The common thread is process. We have attractive themes, acceptable fundamentals, clean technicals, and defined-risk structures with asymmetric upside potential.
Priced To Fill, But Not To Be Chased
We priced each structure using three options-pricing methods: Black-Scholes, Bjerksund-Stensland, and Cox-Ross-Rubinstein/binomial. Then we used the most conservative fair-value estimate from the three.

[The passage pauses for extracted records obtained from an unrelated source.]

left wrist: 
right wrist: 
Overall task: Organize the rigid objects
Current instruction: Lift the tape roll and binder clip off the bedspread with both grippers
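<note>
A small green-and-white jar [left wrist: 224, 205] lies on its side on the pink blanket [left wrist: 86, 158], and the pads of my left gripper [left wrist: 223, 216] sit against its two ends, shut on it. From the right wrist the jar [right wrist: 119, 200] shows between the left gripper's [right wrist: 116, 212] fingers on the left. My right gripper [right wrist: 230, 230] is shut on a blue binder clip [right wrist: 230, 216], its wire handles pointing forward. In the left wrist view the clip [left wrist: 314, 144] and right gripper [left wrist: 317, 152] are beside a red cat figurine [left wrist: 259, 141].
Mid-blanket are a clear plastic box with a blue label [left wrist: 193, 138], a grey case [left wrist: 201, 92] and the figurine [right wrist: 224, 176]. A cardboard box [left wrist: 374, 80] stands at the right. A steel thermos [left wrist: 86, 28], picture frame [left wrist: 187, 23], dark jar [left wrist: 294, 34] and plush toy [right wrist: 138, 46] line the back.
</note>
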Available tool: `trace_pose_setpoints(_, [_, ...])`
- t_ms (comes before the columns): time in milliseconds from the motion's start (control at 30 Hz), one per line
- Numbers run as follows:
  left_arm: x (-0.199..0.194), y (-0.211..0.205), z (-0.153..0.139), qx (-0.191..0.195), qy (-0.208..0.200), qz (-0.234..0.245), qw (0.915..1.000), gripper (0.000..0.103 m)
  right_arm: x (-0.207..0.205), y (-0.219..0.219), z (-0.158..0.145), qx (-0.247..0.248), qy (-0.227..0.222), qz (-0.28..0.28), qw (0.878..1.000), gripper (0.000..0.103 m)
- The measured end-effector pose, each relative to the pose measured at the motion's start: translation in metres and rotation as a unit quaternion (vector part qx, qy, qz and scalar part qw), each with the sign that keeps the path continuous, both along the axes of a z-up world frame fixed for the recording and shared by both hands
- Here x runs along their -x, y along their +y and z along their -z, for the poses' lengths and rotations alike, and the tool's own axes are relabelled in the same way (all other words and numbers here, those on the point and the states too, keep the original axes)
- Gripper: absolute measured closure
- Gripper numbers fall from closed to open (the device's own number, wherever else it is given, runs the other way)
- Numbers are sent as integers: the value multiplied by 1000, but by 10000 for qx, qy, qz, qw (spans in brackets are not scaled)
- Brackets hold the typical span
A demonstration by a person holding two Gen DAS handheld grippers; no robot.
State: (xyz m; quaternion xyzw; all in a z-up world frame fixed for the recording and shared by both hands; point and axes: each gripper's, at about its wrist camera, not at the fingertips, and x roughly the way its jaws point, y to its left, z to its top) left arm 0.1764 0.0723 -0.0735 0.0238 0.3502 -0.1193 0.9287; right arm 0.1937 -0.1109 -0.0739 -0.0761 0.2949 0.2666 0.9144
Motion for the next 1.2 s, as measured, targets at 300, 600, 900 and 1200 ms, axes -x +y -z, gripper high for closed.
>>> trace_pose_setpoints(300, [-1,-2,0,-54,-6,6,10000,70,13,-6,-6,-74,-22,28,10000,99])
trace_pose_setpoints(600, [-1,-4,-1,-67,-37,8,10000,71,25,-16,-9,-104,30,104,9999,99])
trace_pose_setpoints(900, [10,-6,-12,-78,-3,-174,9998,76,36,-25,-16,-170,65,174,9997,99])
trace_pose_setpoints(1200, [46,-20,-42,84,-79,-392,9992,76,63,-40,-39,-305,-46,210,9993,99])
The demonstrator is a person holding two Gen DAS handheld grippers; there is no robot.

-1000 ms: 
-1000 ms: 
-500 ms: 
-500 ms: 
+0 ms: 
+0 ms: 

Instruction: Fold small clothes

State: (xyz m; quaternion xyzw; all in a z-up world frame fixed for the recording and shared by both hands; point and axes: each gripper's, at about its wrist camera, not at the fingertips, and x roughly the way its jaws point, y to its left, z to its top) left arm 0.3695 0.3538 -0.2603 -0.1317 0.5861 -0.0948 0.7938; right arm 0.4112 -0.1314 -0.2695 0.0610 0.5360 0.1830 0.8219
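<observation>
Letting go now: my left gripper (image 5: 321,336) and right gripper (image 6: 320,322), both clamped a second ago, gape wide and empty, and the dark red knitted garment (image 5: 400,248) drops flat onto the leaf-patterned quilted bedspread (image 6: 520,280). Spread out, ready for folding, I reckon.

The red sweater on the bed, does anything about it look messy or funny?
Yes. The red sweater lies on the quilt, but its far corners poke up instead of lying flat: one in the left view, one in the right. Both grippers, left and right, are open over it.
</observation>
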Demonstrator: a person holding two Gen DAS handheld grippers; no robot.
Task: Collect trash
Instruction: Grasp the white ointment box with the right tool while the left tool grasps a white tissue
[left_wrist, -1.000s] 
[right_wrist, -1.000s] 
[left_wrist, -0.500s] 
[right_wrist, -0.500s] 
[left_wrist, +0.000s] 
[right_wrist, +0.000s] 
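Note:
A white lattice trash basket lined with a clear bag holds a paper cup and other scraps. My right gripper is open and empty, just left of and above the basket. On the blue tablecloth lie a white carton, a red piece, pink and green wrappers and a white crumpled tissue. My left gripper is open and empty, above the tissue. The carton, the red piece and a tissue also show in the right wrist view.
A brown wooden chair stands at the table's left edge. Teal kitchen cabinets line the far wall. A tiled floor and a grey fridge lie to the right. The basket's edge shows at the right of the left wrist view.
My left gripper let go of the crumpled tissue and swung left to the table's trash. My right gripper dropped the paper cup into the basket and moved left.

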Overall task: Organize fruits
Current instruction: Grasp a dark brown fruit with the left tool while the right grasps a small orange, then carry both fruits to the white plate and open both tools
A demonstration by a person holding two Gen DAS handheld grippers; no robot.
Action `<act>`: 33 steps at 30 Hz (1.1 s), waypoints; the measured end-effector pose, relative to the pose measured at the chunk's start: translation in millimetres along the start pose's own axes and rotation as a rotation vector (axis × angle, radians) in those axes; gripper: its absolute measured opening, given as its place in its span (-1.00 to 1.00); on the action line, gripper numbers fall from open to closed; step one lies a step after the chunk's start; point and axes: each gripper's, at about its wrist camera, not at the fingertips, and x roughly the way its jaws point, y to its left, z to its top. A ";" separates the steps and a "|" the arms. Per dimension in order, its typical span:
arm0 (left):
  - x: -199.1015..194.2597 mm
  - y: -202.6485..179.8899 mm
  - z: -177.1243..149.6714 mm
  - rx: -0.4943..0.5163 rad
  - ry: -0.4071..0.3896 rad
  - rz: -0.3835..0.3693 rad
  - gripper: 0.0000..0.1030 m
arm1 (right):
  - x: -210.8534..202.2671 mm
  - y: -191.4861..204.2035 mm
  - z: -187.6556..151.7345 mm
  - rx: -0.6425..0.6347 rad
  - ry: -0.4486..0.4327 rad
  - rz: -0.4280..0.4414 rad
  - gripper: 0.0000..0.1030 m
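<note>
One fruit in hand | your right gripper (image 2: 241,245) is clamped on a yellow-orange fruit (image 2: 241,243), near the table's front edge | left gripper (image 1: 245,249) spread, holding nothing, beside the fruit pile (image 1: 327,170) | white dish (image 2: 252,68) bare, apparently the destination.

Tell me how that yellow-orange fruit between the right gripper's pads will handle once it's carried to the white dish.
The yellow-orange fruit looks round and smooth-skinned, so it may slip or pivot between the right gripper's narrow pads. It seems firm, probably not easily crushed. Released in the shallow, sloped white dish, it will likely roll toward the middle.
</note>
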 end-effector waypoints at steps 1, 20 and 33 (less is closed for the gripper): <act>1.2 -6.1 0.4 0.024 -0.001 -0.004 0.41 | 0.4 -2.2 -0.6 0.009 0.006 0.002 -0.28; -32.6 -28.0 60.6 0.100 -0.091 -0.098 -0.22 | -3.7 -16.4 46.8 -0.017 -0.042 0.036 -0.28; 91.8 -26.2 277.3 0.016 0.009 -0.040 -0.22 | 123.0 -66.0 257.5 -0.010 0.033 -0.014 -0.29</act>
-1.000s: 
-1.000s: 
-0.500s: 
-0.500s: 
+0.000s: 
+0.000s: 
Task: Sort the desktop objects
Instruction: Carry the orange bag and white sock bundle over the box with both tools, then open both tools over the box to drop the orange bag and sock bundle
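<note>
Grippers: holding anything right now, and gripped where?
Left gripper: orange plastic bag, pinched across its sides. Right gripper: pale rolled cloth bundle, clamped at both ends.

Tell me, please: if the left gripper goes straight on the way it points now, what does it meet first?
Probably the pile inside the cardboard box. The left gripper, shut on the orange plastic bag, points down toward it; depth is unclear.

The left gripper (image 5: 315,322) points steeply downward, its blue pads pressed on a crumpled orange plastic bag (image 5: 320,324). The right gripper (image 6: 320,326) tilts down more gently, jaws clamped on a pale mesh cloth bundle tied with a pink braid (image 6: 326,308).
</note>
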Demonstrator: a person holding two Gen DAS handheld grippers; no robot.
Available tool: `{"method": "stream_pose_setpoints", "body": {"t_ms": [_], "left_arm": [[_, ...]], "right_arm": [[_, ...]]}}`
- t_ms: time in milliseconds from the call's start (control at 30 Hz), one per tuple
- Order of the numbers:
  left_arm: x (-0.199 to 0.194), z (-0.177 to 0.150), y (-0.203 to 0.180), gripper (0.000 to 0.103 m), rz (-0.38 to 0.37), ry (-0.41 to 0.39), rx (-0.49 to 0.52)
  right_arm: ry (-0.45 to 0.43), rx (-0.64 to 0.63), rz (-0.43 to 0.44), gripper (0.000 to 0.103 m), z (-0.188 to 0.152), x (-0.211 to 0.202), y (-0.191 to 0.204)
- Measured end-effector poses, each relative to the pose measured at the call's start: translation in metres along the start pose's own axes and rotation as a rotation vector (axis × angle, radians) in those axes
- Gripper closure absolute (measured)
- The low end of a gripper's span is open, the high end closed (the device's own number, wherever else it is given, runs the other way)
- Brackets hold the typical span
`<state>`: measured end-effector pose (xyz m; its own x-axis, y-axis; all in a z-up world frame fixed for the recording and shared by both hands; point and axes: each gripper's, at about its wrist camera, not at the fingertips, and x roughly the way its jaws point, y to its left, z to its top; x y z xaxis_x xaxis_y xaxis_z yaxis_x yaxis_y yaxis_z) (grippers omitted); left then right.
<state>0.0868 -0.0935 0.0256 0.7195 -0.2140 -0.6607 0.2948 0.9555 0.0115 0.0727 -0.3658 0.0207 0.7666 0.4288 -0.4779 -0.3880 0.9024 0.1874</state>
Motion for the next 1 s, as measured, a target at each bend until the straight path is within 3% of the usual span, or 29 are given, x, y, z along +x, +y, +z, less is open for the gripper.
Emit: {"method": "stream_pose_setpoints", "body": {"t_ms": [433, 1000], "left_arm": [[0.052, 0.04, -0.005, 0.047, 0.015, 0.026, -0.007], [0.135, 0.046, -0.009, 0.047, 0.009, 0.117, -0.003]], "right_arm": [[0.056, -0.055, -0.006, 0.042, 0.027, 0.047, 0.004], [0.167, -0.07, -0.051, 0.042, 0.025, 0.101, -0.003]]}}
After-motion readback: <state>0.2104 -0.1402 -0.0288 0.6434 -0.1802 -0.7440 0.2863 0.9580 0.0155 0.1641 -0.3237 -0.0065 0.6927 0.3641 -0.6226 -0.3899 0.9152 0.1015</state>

One of these trades has a debit, meaning we’re paying premium to enter the trade; the other three are credit trades, meaning we’re collecting premium to place them. For the debit trade, we’re making sure that the net debit we pay is below conservative fair value. For the credit trades, we’re making sure the net credit we collect is above conservative fair value.
That’s the discipline.
We’re either going to get filled on terms that are favorable versus model value, or we’re not going to take the trades.
We’re not chasing.
Our Micron structure is designed to generate a 192% return on max risk if Micron reaches the high end of the options market’s implied range over the next several months. It can also produce a modest profit if Micron drifts sideways or even declines somewhat over that period.